■ YOUR INSTRUCTIONS ■
What you return should be the lines of the data containing "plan", each in full.

■ PROVIDED MATERIAL ■
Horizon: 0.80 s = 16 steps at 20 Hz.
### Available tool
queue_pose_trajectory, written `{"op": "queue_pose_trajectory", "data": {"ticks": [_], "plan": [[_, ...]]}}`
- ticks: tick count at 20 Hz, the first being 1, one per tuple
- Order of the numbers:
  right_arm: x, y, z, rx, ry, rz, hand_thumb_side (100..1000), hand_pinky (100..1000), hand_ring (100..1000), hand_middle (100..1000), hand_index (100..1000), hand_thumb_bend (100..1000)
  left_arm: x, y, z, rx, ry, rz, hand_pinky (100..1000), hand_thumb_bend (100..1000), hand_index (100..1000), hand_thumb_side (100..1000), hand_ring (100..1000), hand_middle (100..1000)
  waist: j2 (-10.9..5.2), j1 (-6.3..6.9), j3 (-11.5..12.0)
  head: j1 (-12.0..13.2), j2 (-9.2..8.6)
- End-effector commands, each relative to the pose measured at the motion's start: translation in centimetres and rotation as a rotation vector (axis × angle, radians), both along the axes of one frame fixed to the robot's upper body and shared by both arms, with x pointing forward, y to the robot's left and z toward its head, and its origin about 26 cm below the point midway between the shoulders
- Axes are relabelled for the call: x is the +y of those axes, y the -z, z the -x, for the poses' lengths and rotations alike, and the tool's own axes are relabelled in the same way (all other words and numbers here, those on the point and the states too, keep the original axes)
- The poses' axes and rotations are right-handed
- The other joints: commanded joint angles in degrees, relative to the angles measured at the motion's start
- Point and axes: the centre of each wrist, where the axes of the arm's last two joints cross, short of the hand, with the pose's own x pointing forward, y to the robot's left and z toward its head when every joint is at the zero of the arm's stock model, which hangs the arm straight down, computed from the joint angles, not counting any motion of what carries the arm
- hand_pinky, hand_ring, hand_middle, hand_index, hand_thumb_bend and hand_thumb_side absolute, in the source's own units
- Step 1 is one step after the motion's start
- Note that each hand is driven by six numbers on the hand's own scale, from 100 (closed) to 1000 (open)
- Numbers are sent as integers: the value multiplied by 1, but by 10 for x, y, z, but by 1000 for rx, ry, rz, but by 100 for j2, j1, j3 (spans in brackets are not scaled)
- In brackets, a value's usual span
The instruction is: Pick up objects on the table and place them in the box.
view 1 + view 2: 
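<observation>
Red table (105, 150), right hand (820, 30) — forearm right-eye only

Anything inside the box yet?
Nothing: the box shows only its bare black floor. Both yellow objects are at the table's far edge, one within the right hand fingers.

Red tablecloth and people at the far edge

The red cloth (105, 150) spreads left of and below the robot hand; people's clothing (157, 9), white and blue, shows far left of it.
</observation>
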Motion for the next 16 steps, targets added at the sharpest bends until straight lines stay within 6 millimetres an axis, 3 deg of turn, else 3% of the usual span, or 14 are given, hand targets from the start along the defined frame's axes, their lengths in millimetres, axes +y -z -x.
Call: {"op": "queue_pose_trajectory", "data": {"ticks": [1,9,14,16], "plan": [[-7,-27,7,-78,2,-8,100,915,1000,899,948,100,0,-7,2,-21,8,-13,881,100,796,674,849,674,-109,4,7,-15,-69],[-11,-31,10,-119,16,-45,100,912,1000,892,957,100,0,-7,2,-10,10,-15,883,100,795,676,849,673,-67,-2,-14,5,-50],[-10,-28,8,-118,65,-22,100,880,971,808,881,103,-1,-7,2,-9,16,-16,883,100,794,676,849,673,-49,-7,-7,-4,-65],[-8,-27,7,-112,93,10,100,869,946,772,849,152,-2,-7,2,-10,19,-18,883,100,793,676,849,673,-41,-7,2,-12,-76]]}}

■ ANSWER SPACE ■
queue_pose_trajectory, written `{"op": "queue_pose_trajectory", "data": {"ticks": [_], "plan": [[_, ...]]}}`
Call: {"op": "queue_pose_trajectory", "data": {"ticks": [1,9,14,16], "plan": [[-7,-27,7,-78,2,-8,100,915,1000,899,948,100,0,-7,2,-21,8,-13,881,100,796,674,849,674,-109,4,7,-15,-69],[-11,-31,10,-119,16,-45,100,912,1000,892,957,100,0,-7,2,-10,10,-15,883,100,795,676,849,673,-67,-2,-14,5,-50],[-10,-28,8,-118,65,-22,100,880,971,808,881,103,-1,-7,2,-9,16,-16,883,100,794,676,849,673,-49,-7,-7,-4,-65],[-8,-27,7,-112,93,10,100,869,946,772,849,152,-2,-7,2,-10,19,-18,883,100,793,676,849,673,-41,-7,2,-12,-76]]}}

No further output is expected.